This project explored data preparation steps and the training of two deep learning architectures - 1D Convolutional Neural Networks (CNNs) and Long Short-Term Memory (LSTM) networks - to classify exoplanet candidates based on flux data. The CNN models focused on pattern detection within the light curves, while the LSTM models aimed to capture temporal dependencies.  The raw data was heavily imbalanced with Label 2 (exoplanet stars) samples representing only a tiny fraction of the total samples. To mitigate this imbalance, the Synthetic Minority Oversampling Technique (SMOTE) was applied and the data was normalized and reshaped for use in training. Despite training that involved tuning paramaters such as regularization, dropout, learning rate, class weighting, and early stopping, both architectures struggled to achieve strong generalization, particularly in identifying the minority class. The LSTM performed slightly better in recall for Label 2, but at the expense of overall accuracy. The CNN maintained higher precision, but failed to distiguish Label 2 samples effectively.  

---

## **Suggested Next Steps** (Outside the scope of this project)
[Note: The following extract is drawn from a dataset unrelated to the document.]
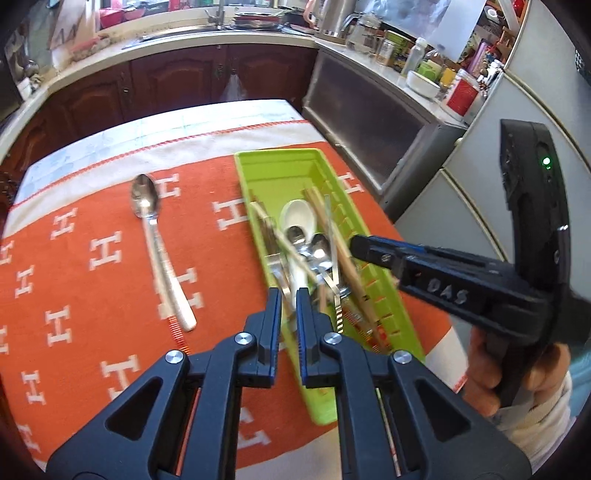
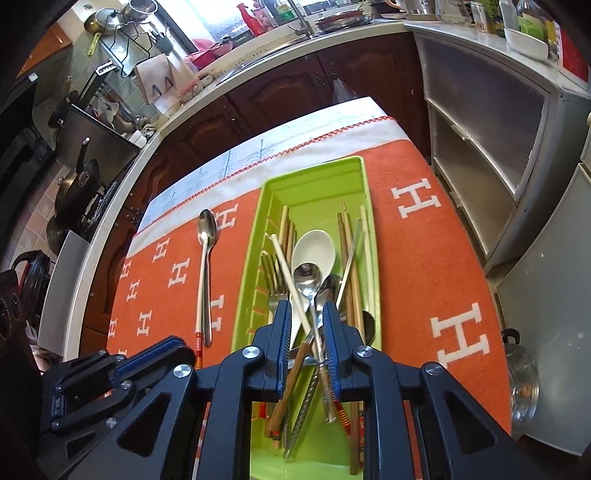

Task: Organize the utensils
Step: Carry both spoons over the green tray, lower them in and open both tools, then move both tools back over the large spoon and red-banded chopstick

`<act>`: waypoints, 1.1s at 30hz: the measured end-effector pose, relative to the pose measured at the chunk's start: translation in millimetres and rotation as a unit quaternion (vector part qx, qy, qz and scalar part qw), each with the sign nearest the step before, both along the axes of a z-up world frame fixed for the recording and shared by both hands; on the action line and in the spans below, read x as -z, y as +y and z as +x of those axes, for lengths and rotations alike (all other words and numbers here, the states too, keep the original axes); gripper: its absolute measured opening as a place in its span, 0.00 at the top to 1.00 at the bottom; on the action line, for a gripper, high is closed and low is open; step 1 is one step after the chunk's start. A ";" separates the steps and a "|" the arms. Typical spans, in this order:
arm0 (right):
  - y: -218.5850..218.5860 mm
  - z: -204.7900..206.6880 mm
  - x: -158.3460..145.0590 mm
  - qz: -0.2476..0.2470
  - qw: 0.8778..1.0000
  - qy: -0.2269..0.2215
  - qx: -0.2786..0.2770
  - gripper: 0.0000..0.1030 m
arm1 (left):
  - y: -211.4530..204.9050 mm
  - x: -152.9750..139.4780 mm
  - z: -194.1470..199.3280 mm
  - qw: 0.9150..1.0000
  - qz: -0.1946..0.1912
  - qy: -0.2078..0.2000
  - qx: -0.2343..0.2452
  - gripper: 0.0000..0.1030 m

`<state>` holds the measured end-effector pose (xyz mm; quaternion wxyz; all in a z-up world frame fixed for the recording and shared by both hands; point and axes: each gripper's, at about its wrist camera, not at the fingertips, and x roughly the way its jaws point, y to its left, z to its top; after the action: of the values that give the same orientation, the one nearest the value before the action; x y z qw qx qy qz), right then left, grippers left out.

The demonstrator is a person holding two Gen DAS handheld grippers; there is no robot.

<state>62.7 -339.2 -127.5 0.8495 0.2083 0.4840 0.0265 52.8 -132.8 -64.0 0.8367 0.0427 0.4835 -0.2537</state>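
A lime green utensil tray (image 1: 277, 162) (image 2: 314, 177) lies on the orange cloth. It holds chopsticks, forks, metal spoons and a white ceramic spoon (image 1: 297, 221) (image 2: 314, 247). A metal spoon (image 1: 146, 201) (image 2: 207, 229) and one chopstick (image 2: 199, 317) lie on the cloth left of the tray. My left gripper (image 1: 287, 299) hovers over the tray's near left side, jaws a narrow gap apart, nothing clearly held. My right gripper (image 2: 306, 314), also seen in the left wrist view (image 1: 360, 247), is open above the tray with utensils showing between its fingers.
The orange cloth with white H marks (image 1: 92, 258) (image 2: 424, 258) covers the table. A kitchen counter with sink (image 1: 221, 29), dark wood cabinets (image 1: 177, 77) and a metal cabinet (image 2: 498, 147) stand beyond. A lidded pot (image 2: 522, 387) is at the right.
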 end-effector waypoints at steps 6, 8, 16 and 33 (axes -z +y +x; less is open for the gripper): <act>16.7 -11.4 -18.2 -0.009 1.000 -0.013 -0.017 0.83 | 42.9 -8.7 -5.9 1.000 0.014 -0.002 -0.028 0.94; 22.9 -13.7 -24.9 -0.012 1.000 -0.016 -0.023 0.83 | 56.5 -12.2 -6.4 0.999 0.017 -0.004 -0.039 0.91; 63.4 -7.6 -46.0 -0.028 0.997 -0.020 -0.063 0.83 | 123.7 -39.6 -3.5 0.995 0.025 -0.044 -0.089 0.69; 167.4 84.0 -49.5 -0.062 0.990 0.019 -0.128 0.74 | 191.1 -42.3 66.9 0.989 0.039 -0.043 -0.133 0.69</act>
<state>146.7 -171.7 -78.0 0.8412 0.0921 0.5232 0.1008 119.8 58.4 -21.7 0.8806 0.0220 0.4580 -0.1193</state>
- **Feature Engineering**: Extract additional time-series features, such as periodicity, to enhance model interpretability.
- **Alternative Architectures**: Experiment with hybrid models that combine CNNs for pattern detection and LSTMs for sequence learning.
- **Hyperparameter Optimization**: Conduct a more exhaustive exploration of hyperparameter optimizations.
- **Domain Specific Techniques**: Explore astrophysics-informed methods such as phase-folding or transit fitting to improve signal extraction.